The bill increases transparency, accountability, and legal remedies to protect consumers and curb harassment online, but does so at the cost of substantial compliance and litigation burdens that may raise costs, concentrate market power, and prompt conservative moderation by platforms.
Online users and buyers/sellers gain clearer, machine‑readable platform rules plus standardized notice and appeal rights so people know what conduct and products are allowed and can challenge removals or sanctions.
Consumers and harmed users can obtain stronger remedies — including private suits for actual damages, attorney's fees, state AG actions, and expanded FTC enforcement — increasing deterrence and chances of monetary recovery.
Users (including small businesses and nonprofits) gain better protection from harassment, scams, and unsafe content because the bill requires risk‑mitigation programs, defines cyber‑harassment, and clarifies enforcement over deceptive/unfair online practices.
Platform operators, sellers, and ultimately consumers face substantial increased compliance, litigation, and enforcement costs that are likely to raise prices, reduce free features, or shrink services.
Removing Section 230 protections for violations of this Act and preserving state enforcement creates legal uncertainty and multiple avenues for suits, increasing litigation risk for platforms and third parties.
Expanded enforcement risk and executive certifications may induce platforms to become more risk‑averse, altering features or over‑removing borderline content and thereby chilling lawful speech and innovation.
Based on analysis of 7 sections of legislative text.
Requires platforms to publish machine-readable plain-language terms, run consumer-protection programs with annual FTC filings, and allows FTC, states, and private suits for violations.
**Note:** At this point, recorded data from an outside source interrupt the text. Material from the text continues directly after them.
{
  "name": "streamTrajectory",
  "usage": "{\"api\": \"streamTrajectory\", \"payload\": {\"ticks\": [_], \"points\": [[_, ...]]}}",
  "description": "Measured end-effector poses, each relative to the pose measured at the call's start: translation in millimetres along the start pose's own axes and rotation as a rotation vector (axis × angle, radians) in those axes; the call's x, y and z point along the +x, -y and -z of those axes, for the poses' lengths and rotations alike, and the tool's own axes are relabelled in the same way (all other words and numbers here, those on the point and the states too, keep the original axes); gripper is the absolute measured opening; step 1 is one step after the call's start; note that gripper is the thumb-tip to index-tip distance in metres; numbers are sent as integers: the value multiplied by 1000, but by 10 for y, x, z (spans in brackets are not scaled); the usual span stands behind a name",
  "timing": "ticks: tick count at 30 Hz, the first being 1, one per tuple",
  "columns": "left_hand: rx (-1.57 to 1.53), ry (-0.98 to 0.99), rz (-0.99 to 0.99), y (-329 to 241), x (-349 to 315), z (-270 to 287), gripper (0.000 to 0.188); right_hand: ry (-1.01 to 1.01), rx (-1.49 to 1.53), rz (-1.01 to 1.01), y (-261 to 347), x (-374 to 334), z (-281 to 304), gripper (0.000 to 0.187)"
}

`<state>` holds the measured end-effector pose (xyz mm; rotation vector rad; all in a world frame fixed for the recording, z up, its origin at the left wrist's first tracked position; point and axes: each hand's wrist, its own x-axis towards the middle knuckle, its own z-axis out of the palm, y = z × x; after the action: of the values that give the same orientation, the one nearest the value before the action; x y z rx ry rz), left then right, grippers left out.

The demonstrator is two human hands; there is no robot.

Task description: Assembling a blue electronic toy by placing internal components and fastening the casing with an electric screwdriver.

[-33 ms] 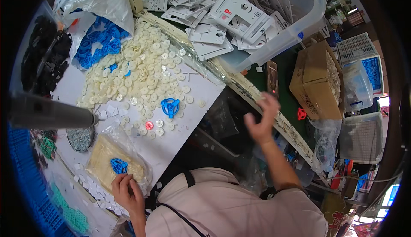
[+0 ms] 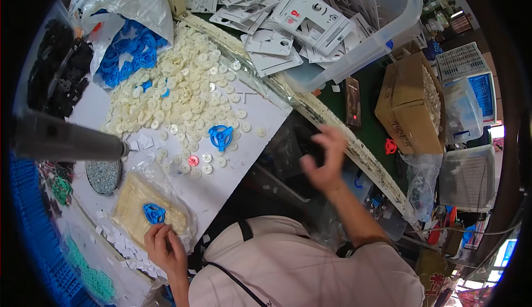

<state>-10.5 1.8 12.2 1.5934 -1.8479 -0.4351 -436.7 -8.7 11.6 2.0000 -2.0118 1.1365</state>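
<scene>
My left hand (image 2: 166,247) rests at the lower left, its curled fingertips against the lower edge of a blue plastic three-spoked ring (image 2: 154,214). That ring lies over a clear plastic bag of cream-coloured pieces (image 2: 138,196). My right hand (image 2: 328,160) is in the air over the dark gap right of the white table, thumb and fingers apart, with nothing in it. A second blue ring (image 2: 221,137) sits on the tabletop by a heap of small cream plastic discs (image 2: 166,96). One red disc (image 2: 193,160) lies just below it.
A grey tube-shaped tool (image 2: 72,138) juts in from the left above an oval tin (image 2: 103,177) of tiny grey pieces. A white bag (image 2: 124,2) holds blue parts. A clear bin (image 2: 382,46) of white panels and a cardboard box (image 2: 407,104) stand beyond a worn ledge (image 2: 366,165).
My right hand has moved left and slightly toward me, away from the worn ledge. My left hand and the blue ring at it stay where they were.
</scene>
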Motion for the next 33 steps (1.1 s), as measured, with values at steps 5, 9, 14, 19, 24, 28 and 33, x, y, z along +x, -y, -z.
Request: {"api": "streamTrajectory", "payload": {"ticks": [5, 9, 14, 19, 24, 28, 33], "points": [[-193, -125, -1, 133, -76, 69, 13, 328, 673, 180, 1226, 42, -601, 38], [-222, -164, -61, 39, -83, 364, 18, 488, 892, 332, 1523, 112, -928, 39], [-154, -235, 60, 123, -360, 781, 19, 528, 948, 301, 1762, 418, -1227, 11], [-84, -281, 208, 320, -594, 902, 20, 640, 847, 346, 2265, 678, -1459, 12], [-101, -237, 132, 318, -401, 900, 22, 732, 842, 379, 2432, 686, -1541, 12], [-147, -139, 16, 338, -174, 787, 28, 778, 755, 320, 2304, 625, -1556, 10], [-87, 50, -116, 244, 147, 564, 36, 791, 659, 299, 2142, 636, -1477, 8]]}}
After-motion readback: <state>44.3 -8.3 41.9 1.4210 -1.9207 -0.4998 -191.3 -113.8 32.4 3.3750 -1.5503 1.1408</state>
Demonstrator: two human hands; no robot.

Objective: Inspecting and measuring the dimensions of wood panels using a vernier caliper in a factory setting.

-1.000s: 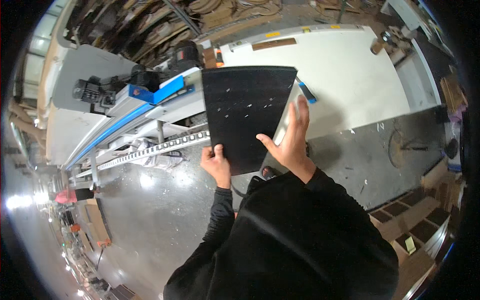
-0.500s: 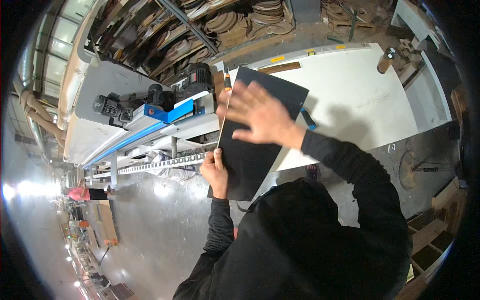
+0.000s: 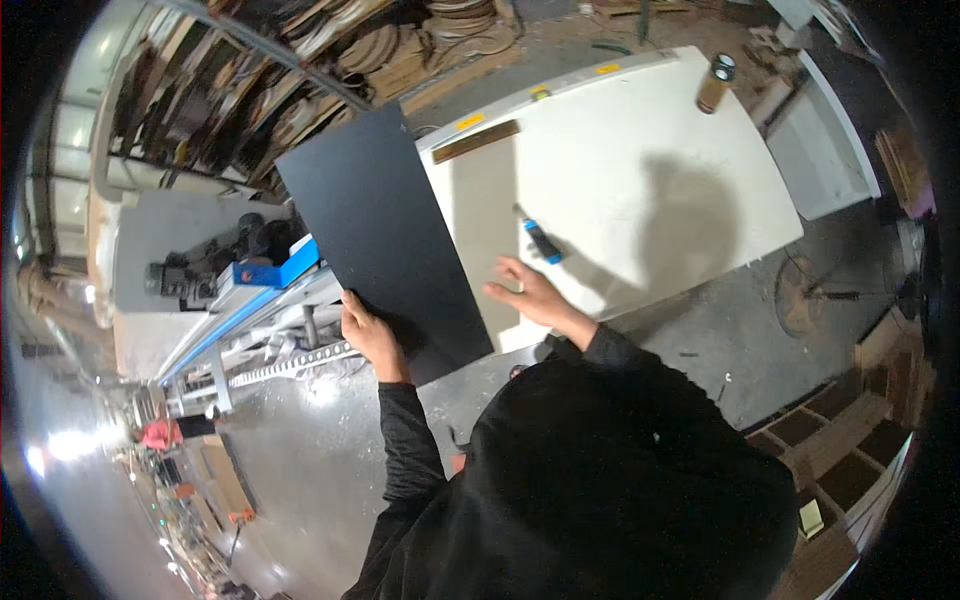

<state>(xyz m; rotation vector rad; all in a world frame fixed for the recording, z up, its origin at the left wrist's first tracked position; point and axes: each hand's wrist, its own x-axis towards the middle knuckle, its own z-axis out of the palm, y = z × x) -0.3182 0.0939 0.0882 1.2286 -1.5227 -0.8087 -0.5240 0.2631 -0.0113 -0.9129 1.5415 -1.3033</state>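
Note:
A black rectangular panel [image 3: 385, 230] is held up and tilted over the left end of a white work surface [image 3: 620, 190]. My left hand [image 3: 375, 342] grips its lower left edge, thumb on the black face and the other fingers hidden behind. My right hand [image 3: 540, 300] is off the panel, to its right, above the near edge of the work surface. Its fingers are loosely bent and apart, with nothing visible between them. Just beyond that hand lies a hand tool [image 3: 541, 243] with a blue and black handle; its exact kind is unclear.
A spirit level [image 3: 540, 93] runs along the far edge, with a brown wooden strip [image 3: 476, 141] beside it. A can [image 3: 715, 83] stands at the far right corner. Machinery with a blue rail [image 3: 225, 325] is on the left. A person [image 3: 165, 432] stands far off.
My right hand has come off the panel's face, moving down and to the right. The panel has turned and shifted left, uncovering the blue-handled tool. The orange-handled tool is no longer visible.

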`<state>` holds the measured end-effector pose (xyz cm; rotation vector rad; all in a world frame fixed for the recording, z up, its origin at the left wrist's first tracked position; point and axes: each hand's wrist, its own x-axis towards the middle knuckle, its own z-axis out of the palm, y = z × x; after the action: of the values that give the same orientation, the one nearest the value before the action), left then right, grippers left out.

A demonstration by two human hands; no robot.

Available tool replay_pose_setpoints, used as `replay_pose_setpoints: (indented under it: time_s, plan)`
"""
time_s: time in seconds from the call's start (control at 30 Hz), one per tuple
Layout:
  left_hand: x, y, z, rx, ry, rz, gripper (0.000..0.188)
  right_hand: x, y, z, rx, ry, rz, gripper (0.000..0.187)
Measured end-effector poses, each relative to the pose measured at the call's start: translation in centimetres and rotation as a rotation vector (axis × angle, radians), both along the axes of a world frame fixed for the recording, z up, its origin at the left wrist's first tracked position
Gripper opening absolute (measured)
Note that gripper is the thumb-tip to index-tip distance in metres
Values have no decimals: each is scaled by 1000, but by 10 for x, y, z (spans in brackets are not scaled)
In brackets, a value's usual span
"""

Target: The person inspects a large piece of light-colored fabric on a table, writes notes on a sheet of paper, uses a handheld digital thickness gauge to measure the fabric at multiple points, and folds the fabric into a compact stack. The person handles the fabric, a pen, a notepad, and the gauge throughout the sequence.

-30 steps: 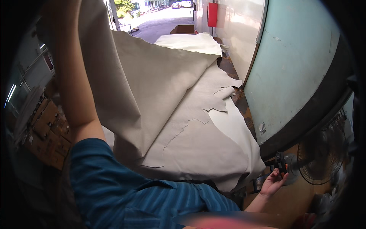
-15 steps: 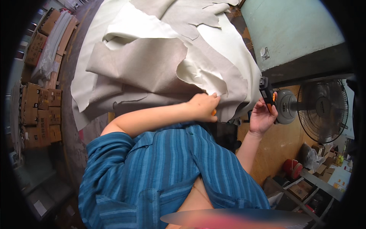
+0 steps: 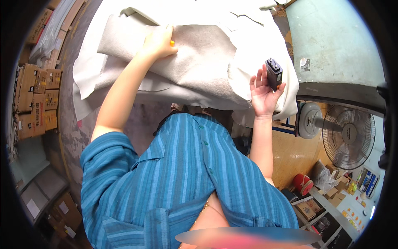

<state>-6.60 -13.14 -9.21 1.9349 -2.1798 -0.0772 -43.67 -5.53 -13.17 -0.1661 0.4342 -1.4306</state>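
Note:
Large leather hides, white on one face and greyish suede on the other, lie layered with ragged, curling edges in front of me. My left hand is closed over the folded grey part, at its upper edge. A small orange-yellow thing pokes out of that fist; its kind is hidden. To the right, my right hand is turned palm up above the hides' near right edge. A black handheld block-shaped device with small studs on its end rests against the palm, held by the thumb while the other fingers stretch out.
Stacked cardboard boxes stand along the left. A pale green cabinet-like block borders the hides on the right, with a fan below it. Lower right are a red container and a shelf frame with boxes.
My left hand has moved up and left across the hides, with the orange-yellow thing still in it. My right hand has shifted left and up, turning the black device. The view has tilted slightly.

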Motion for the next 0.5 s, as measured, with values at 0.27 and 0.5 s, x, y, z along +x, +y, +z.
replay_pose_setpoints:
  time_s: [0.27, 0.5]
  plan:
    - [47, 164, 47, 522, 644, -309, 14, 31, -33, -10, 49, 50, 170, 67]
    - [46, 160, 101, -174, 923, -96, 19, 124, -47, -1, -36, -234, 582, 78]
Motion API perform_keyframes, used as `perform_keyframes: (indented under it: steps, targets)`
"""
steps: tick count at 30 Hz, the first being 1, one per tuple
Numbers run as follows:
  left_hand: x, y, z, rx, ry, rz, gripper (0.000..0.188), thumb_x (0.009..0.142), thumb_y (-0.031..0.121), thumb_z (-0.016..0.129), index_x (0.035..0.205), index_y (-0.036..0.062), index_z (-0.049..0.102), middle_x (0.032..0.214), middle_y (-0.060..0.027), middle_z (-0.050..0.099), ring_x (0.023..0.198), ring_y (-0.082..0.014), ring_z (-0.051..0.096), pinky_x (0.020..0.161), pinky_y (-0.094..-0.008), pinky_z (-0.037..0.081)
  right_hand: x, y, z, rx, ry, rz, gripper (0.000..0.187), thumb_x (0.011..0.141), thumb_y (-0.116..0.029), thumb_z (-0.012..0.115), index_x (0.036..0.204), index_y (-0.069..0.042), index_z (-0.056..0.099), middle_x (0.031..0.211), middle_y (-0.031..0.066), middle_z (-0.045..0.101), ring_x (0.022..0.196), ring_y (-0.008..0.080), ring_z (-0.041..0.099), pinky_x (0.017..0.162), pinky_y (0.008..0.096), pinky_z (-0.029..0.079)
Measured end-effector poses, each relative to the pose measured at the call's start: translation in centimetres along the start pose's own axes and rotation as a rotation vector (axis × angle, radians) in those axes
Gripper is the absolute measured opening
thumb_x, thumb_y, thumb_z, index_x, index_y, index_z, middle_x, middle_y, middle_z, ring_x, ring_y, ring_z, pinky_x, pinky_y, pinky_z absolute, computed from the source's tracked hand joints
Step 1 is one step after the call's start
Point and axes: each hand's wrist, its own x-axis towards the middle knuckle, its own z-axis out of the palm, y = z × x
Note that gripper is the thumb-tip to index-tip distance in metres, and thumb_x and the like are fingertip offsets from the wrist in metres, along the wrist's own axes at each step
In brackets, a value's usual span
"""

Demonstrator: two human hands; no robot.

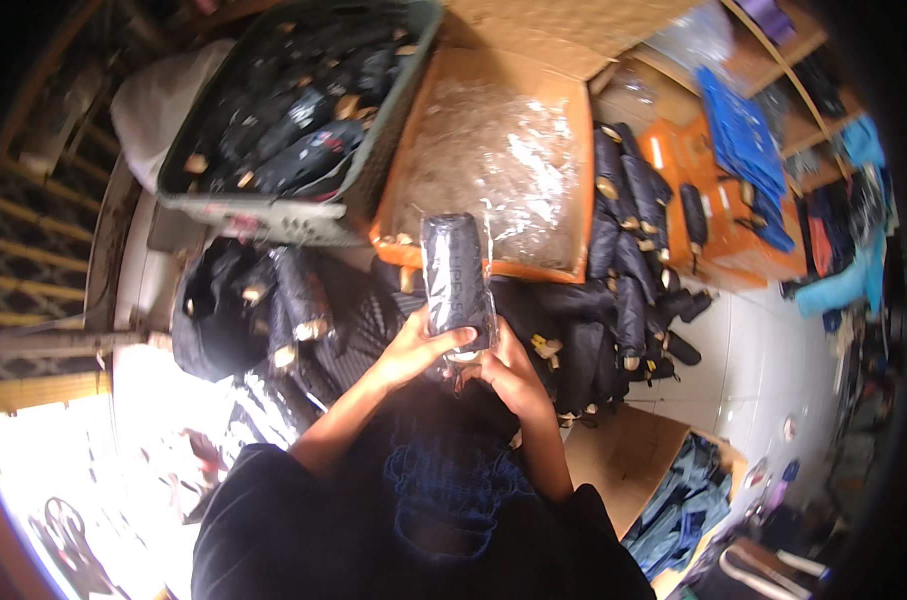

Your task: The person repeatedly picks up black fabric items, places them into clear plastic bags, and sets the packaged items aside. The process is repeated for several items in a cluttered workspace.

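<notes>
A black rolled pouch with dark lettering stands upright in front of my chest, wrapped in a clear plastic bag. My left hand is closed round its lower left side, the thumb lying across the front. At the lower right end my right hand is closed on the bag's plastic, its fingers partly hidden behind the pouch. Just beyond the pouch, an open cardboard box holds a heap of clear plastic bags.
A grey-green plastic basket full of black pouches stands at the far left. More dark pouches lie piled right of the box. An orange box carries blue plastic packs. A carton of blue-grey cloth sits at the lower right.
</notes>
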Motion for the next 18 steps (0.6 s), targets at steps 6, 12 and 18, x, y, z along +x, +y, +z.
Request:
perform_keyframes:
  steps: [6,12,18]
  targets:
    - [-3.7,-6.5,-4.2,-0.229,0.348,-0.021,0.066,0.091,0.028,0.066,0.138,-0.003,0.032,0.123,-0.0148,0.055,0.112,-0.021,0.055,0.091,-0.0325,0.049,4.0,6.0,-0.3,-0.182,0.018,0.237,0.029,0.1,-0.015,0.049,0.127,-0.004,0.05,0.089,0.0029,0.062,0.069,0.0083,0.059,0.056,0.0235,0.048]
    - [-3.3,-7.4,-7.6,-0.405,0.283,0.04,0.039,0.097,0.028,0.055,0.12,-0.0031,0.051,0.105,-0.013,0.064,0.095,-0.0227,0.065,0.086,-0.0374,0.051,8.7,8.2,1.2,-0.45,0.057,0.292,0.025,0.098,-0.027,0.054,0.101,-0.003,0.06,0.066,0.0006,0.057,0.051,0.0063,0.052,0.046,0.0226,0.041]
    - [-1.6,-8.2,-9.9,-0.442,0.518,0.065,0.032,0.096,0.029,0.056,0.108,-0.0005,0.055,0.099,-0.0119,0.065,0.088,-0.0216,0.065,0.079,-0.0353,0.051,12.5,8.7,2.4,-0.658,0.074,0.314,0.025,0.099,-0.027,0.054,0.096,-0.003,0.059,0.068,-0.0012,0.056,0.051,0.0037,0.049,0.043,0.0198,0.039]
Introduced April 10, 2025 by Janice D. Schakowsky · Last progress April 10, 2025
Requires social media platforms and online marketplaces to publish machine-readable, plain-language terms of service and a consumer protection policy that explains allowed/prohibited content, removal and appeals processes, and supports for harmed users. Platforms must run a consumer protection program, appoint an officer, file annual public reports with the FTC, and meet transparency and risk-mitigation standards. Enables enforcement by the Federal Trade Commission, gives state attorneys general parallel enforcement powers, and creates a private right of action for individuals (including damages and attorneys’ fees). The law carves out these violations from Section 230 immunity and directs the FTC to study and issue disclosure and rulemaking deadlines (180 days for a study; 1 year to finalize short-form/icon disclosure rules unless the FTC explains otherwise).